Posted in Book Promotion on December 10th, 2010 by admin

Source: http://bookmarketingmaven.typepad.com/book_marketing_maven/2010/08/relevance-and-credibility-key-selling-points-in-promoting-your-book.html

Relevance and credibility are two key points in any form of advertising or promotion which includes social networking. I have yet to see book marketing experts address these topics when they tell us social networking, building our list, creating groups on Facebook, or a whole gamut of other marketing ways is of utmost importance if we want to sell our book. In reality, doing all these things isn’t go to get us anywhere if we don’t have relevance and credibility to what we say or do.

Relevance: You must prove to your potential reader how pertinent, connected, or applicable your book is to them , current times/ social issues, or currently popular.

Credibility: You must prove to your potential reader you are trustworthy and an expert on the subject. This also includes your personal code of ethics, integrity and reasonable grounds to be believed.

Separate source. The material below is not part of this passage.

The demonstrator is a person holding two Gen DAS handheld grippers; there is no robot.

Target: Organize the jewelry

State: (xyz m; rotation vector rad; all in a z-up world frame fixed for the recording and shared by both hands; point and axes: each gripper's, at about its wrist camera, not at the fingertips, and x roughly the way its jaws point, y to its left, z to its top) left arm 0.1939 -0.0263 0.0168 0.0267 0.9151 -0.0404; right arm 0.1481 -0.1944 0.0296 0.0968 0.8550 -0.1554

Relevance without credibility is just hype and without substance. Credibility without relevance is boring. But combining the two together you get power.  You get the potential reader’s attention, you get respect, and you create interest in your book.

Are you frowning right now and wondering how you can do both?  It’s easy:

Step #1:  Find out what is relevant right now that pertains to your book.

I use www.OneRiot.com. For example, I just recently co-authored Rewriting Life Scripts: Transformational Recovery for Families of Addicts. When I search for key words pertaining to this book I find out what is relevant today; what is being tweeted and what bloggers say. This is relevance.  I know what is being said today and I can write the press release, blog entries, or tweets according to what the buzz is.
Notice I said “relevant today.”  Tomorrow may be something totally different and I can guarantee you in two weeks the relevance would have changed several times.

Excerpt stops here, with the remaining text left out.